8.5.06

va-et-vient

D’habitude elle part la première, une prérogative qu’elle réclame pour se donner une illusion de maîtrise, car elle sait que l’égalité est instable, qu’il faut la reconstruire continuellement. Aujourd’hui cependant, elle a ressenti une soudaine indifférence. On part, on revient, a-t-elle pensé, mais réellement on ne va nulle part. Déjà dans la rue pour venir elle avait eu l’impression de marcher sur deux chemins différents, elle avait eu peur qu’ils s’éloignent, elle s’imaginait perdue, sans destination.
Il n’a rien remarqué de sa distraction et rien ne s’est passé. C’est-à-dire, tout s’est passé normalement. Elle était juste un peu maladroite en se déshabillant, mais il l’a aidée et leurs caresses ont commencé comme ça. Si aujourd’hui il est parti le premier, c’est elle qui l’a décidé, par son indécision. Elle n’a rien à lui reprocher. Son impassibilité l’a dérouté au début, puis il a ri. Il s’est peut-être flatté de la voir rêveuse. Enfin il a dit, je dois y aller, presque en s’excusant. Lorsqu’il l’a embrassée, ses vêtements ont frotté contre sa peau d’une façon beaucoup plus impudique que son corps ne le faisait. Elle ne s’est jamais sentie plus nue.
Elle l’a vu sortir sur le trottoir.
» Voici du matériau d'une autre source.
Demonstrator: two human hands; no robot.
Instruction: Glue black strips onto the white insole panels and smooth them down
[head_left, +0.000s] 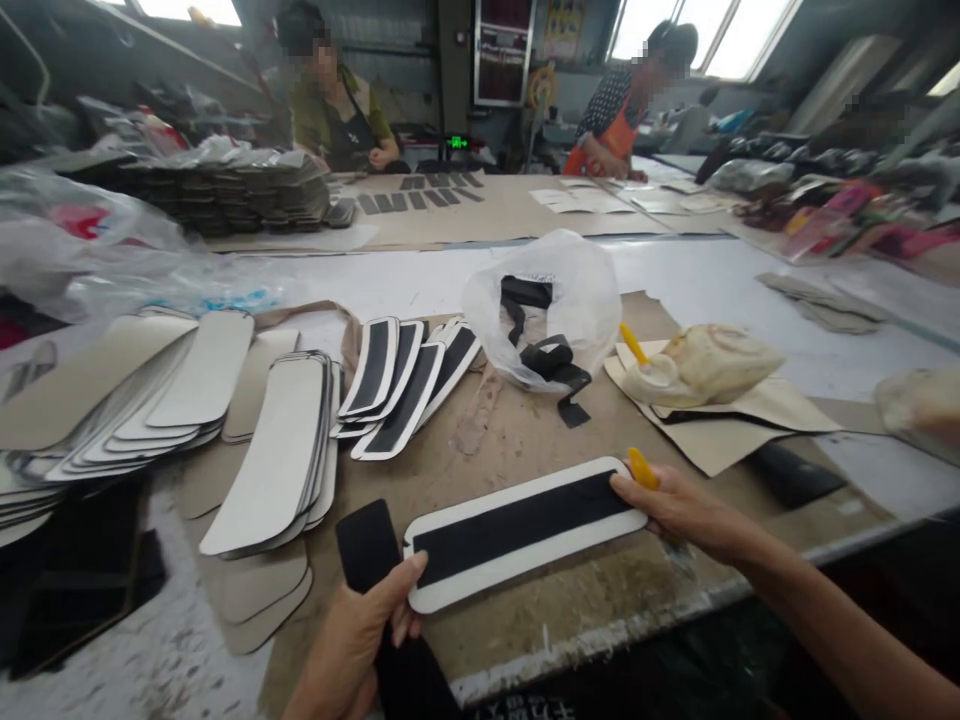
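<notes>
A long white panel [592, 482] with rounded ends and a black strip [517, 527] along its middle is held level above the brown work board. My left hand [360, 625] pinches its left end, thumb on top. At its right end my right hand [675, 500] grips the panel, and a yellow-handled tool [643, 469] shows between thumb and fingers. A black band [367, 545] passes beside my left hand; whether that hand also holds it I cannot tell.
Pale panels [266, 455] lie stacked at the left, with black-striped panels [401, 400] behind. A plastic bag [585, 310] holds black strips. A pale container [720, 362] stands on sheets at the right. Two people work across the table [405, 265].
</notes>
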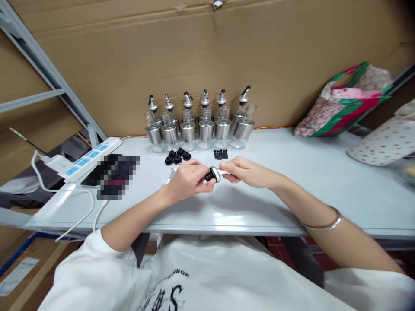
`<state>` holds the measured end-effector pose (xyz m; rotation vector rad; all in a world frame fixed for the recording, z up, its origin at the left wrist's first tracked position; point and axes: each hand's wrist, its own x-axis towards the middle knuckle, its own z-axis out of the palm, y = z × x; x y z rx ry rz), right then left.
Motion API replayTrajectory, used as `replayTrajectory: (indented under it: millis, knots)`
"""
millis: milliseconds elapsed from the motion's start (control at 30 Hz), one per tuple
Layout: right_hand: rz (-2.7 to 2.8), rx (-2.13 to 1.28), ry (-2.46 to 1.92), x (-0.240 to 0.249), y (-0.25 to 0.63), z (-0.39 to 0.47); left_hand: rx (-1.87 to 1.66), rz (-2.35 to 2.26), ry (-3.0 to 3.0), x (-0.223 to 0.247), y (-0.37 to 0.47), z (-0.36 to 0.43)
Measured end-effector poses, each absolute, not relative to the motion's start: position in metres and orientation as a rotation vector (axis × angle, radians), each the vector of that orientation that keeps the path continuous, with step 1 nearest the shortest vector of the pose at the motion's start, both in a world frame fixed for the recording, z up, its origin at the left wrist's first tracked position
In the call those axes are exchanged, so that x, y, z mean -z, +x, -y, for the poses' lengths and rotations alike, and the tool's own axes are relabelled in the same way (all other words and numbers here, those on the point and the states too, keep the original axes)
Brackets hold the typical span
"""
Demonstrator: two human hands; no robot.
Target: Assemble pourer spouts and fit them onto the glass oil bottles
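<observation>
Bottles in back row (238, 115) have pourers (244, 100) on; six front bottles (205, 129) bare-necked, so prob. approx. half done. Held pourer (218, 173) is over table (311, 164), btwn hands: L hand (191, 177) grips black ribbed end, R hand (243, 170) pinches pale spout end. Collar silvery. Loose black stoppers (186, 156) & small black pcs (221, 154) unused.

Pourer (216, 173): spout end hidden by right hand (241, 172).
Rear bottles (237, 116): partly behind front bottles (206, 129).
Dotted item (381, 144): cut off, right edge.
</observation>
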<state>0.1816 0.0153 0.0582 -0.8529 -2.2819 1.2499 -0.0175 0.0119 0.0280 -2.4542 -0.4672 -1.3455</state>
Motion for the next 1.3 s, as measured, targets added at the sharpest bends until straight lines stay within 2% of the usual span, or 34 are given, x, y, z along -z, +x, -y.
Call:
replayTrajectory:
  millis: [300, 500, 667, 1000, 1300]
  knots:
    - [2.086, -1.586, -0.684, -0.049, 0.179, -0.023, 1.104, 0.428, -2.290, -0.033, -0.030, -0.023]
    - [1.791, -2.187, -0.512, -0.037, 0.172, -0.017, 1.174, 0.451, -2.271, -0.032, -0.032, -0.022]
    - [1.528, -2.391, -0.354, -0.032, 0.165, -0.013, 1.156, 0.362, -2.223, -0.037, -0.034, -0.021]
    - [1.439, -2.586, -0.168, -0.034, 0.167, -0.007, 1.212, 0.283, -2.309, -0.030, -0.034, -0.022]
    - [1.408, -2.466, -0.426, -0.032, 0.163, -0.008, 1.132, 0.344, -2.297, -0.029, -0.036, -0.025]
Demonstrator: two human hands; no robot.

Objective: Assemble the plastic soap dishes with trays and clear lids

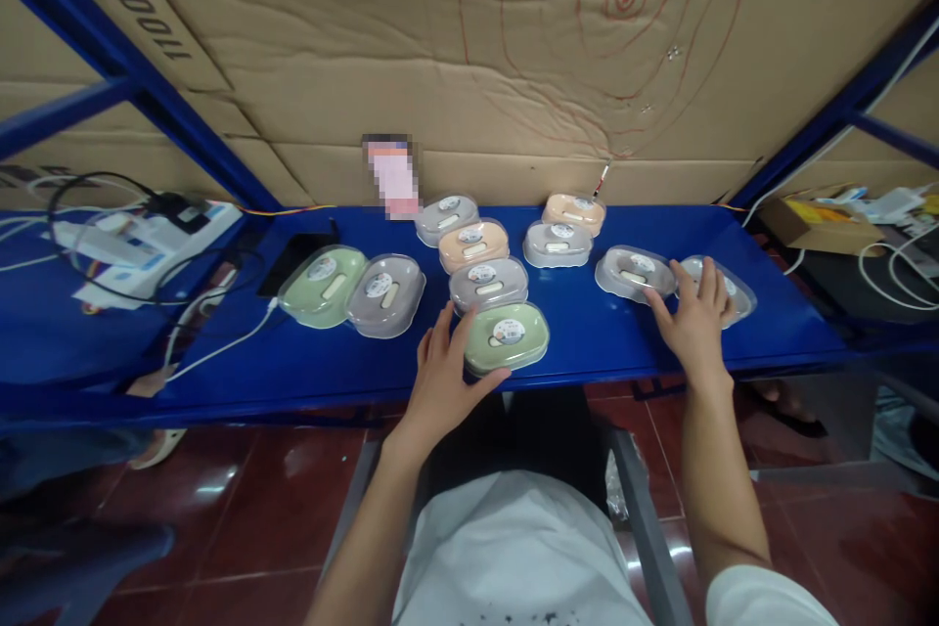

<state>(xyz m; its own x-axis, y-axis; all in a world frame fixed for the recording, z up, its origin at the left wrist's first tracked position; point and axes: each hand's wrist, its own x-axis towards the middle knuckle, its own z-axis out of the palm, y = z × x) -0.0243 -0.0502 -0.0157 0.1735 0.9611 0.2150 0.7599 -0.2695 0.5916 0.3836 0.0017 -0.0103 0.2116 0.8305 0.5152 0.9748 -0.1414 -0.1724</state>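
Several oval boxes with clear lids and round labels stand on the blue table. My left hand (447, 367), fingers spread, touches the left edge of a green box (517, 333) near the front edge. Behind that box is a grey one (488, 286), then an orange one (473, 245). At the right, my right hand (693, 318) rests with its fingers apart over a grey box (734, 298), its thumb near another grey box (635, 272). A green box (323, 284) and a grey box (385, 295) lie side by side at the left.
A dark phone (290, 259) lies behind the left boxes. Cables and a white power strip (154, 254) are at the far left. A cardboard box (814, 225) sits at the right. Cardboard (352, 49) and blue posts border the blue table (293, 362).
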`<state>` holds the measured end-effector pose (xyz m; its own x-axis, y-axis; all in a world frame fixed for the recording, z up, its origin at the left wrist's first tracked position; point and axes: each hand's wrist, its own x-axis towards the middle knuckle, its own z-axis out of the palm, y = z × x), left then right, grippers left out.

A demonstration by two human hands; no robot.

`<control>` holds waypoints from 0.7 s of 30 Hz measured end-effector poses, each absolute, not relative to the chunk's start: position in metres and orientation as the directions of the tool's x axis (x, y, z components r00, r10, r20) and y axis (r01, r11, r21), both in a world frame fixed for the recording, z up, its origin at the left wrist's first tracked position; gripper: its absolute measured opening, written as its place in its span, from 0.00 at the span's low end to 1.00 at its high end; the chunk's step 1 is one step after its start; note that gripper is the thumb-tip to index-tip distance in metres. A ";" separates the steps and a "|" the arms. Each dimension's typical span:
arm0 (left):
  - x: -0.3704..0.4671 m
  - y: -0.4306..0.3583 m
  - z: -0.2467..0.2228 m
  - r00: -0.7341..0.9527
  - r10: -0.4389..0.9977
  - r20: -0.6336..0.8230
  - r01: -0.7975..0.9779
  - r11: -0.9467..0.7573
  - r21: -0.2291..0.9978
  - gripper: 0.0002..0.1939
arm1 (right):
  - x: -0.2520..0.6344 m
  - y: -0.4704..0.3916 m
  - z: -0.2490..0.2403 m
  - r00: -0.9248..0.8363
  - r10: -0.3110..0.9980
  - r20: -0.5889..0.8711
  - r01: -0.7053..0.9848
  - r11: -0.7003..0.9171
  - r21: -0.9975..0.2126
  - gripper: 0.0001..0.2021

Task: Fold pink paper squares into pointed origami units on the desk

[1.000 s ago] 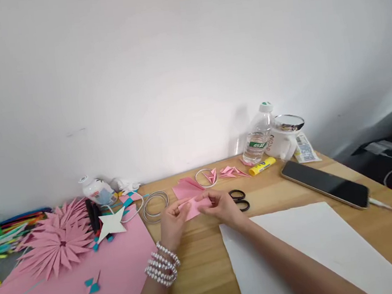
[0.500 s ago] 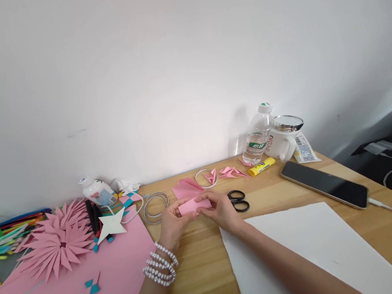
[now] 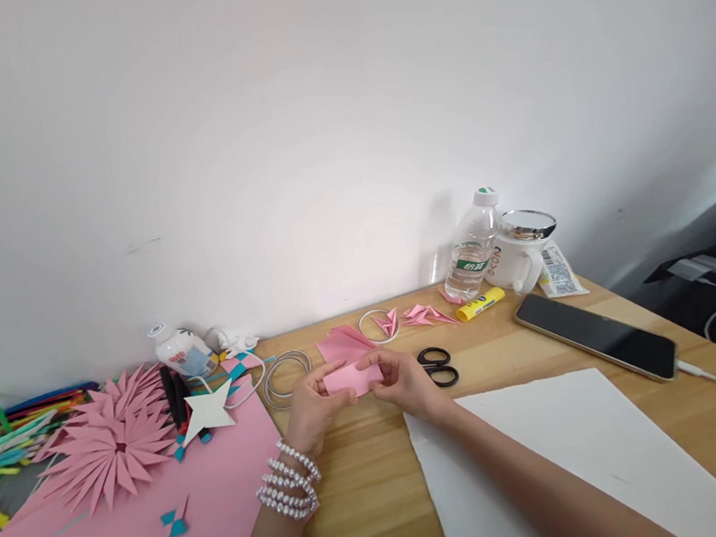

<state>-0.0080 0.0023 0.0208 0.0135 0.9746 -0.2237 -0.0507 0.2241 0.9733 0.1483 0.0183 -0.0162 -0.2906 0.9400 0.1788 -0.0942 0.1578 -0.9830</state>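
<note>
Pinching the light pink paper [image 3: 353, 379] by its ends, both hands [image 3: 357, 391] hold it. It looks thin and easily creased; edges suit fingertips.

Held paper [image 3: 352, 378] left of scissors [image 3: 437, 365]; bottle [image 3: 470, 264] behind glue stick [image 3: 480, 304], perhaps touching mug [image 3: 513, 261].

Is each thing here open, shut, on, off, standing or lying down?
Left hand: holding small pink paper
Right hand: holding it too
Water bottle: capped, partly full
White bottle: capped, leaning
Mug: standing
Glue stick: lying down
Phone: dark screen, cable plugged in
Scissors: blades hidden, cannot tell
</note>
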 end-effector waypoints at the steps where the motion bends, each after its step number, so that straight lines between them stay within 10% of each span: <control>1: -0.008 0.002 0.021 -0.001 0.974 -0.225 -0.049 0.225 0.973 0.32 | 0.148 0.019 -0.016 -0.301 0.939 0.169 -0.137 0.132 -0.982 0.14; 21: -0.005 0.002 0.021 -0.080 0.982 -0.173 -0.013 0.172 0.985 0.41 | 0.147 0.020 -0.015 -0.317 0.942 0.111 -0.241 0.033 -0.970 0.16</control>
<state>-0.0046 0.0022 0.0207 -0.0800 0.9817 -0.1726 -0.0131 0.1721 0.9850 0.1473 0.0197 -0.0148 -0.3173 0.9418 0.1107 -0.2407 0.0329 -0.9700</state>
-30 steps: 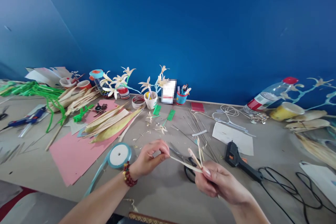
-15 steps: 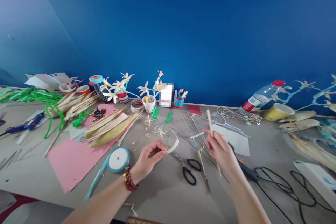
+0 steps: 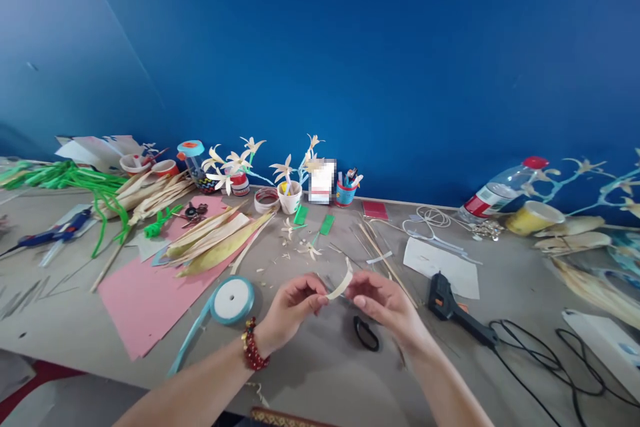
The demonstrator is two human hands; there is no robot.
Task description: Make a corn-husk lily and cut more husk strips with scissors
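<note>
A short curved strip of pale husk (image 3: 341, 284) is pinched by its lower end between the thumb and fingers of my left hand (image 3: 299, 303). My right hand (image 3: 383, 301) is at the strip's other side, its thumb and fingers slightly apart close to the strip; whether they touch it is hard to tell. Below my right hand lie black-handled scissors (image 3: 366, 333), partly hidden by it. A thin stick (image 3: 390, 263) lies on the table behind that hand. To the left of my left hand rests a roll of light blue ribbon (image 3: 232, 299).
Husks (image 3: 215, 240) lie on pink paper (image 3: 135, 300) at left. Husk flowers stand in a paper cup (image 3: 289, 199) near the wall. At right are a black glue gun (image 3: 463, 317) with its cable, white paper (image 3: 440, 265) and a bottle (image 3: 500, 190).
My right hand has let go of the stick, which now lies on the table, and has moved left to the husk strip. The view has shifted slightly.
</note>
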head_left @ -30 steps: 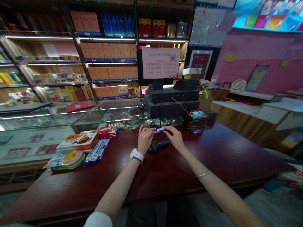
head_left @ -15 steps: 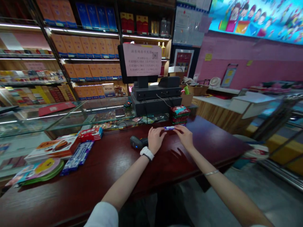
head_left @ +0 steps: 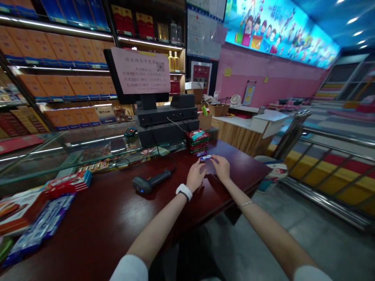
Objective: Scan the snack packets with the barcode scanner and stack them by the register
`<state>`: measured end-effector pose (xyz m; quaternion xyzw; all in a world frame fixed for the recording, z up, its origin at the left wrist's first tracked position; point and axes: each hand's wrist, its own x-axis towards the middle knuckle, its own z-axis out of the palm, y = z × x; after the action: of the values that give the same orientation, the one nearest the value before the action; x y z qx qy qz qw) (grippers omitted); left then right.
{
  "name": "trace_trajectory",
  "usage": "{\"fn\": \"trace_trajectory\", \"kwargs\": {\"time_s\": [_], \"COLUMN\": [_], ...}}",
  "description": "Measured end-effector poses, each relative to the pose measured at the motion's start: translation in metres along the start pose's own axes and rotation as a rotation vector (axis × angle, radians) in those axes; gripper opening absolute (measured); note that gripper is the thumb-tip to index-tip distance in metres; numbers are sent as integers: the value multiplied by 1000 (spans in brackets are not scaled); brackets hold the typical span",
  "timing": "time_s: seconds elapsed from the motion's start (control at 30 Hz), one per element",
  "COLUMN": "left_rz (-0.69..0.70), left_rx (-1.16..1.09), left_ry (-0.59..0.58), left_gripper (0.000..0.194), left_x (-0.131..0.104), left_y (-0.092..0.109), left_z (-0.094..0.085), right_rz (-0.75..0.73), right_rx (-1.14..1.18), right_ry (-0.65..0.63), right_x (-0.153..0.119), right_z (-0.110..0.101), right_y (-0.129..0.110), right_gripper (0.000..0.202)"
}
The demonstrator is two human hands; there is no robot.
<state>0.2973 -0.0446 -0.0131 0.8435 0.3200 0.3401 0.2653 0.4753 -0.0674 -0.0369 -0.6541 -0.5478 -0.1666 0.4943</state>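
Note:
A small purple-and-blue wrapped packet [head_left: 206, 157] is held between both hands just in front of a stack of red and green packets [head_left: 197, 141]. My left hand [head_left: 196, 176], with a white watch on the wrist, pinches its left end. The right end is between the fingertips of my right hand [head_left: 222, 168]. Another purple wrapper [head_left: 201, 153] shows behind it, at the foot of the stack. To the left of my left hand, a black barcode scanner [head_left: 150, 182] lies on the dark red table [head_left: 117, 230].
Several long purple packets [head_left: 41, 224], red packets [head_left: 68, 183] and an orange-white box [head_left: 20, 208] lie at the left. Behind the table are a glass case [head_left: 99, 146] and a monitor carrying a paper sign [head_left: 142, 72]. A metal railing [head_left: 328, 187] stands on the right.
The view has swung to the right, so the scanner now shows fully. My hands have brought the small packet closer to the front of the stack.

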Motion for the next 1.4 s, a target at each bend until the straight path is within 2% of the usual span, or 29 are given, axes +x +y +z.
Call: {"fn": "trace_trajectory", "kwargs": {"time_s": [0.2,0.4,0.57,0.83,0.97,1.13,1.4], "left_rz": [-77,-191,-257,-304,-314,-296,-230], "left_rx": [49,193,259,285,263,267,307], "left_ry": [-56,-123,-148,-99,-100,-88,-22], "left_gripper": [46,48,47,55,55,54,47], "left_x": [21,38,53,78,84,84,75], "left_y": [-2,-5,-8,-27,-36,-38,-37], "left_z": [30,46,49,53,54,54,51], "right_rz": [50,72,82,84,130,163,196], "right_rx": [-8,-8,-47,-97,-144,-157,-176], "right_ry": [-44,-207,-290,-431,-492,-496,-455], "right_x": [13,19,20,31,39,42,42], "right_z": [19,46,59,66,66,70,69], "right_y": [23,44,54,53,49,49,51], "right_gripper": [24,23,20,40,33,27,36]}}
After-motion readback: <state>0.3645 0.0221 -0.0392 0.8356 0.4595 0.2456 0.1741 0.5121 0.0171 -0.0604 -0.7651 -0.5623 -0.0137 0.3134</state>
Il a hésité avant de lever les yeux pour chercher la fenêtre. Au moment où il l’a repérée, elle s’est cachée. Depuis, elle n’a pas bougé du fauteuil, d’où elle suit intensément le va-et-vient de la rue. Ses yeux sont secs, froids, comme si la vitre était devenue leur membrane conjonctivale. De temps en temps elle sent l’air sur sa peau. Elle a la sensation d’avoir un corps massif. Elle sait qu’elle devrait partir, mais n’arrive pas à se décider. Elle se promet de se rhabiller dès que la rue sera vide, quand il n’y aura aucun mouvement. Elle ne sait pas si elle est triste ou heureuse, et elle se dit que c’est peut-être ça, le plaisir. Elle imagine qu’elle pleure et que tous les gens qui s’affairent en bas sont des larmes qui coulent sur son visage.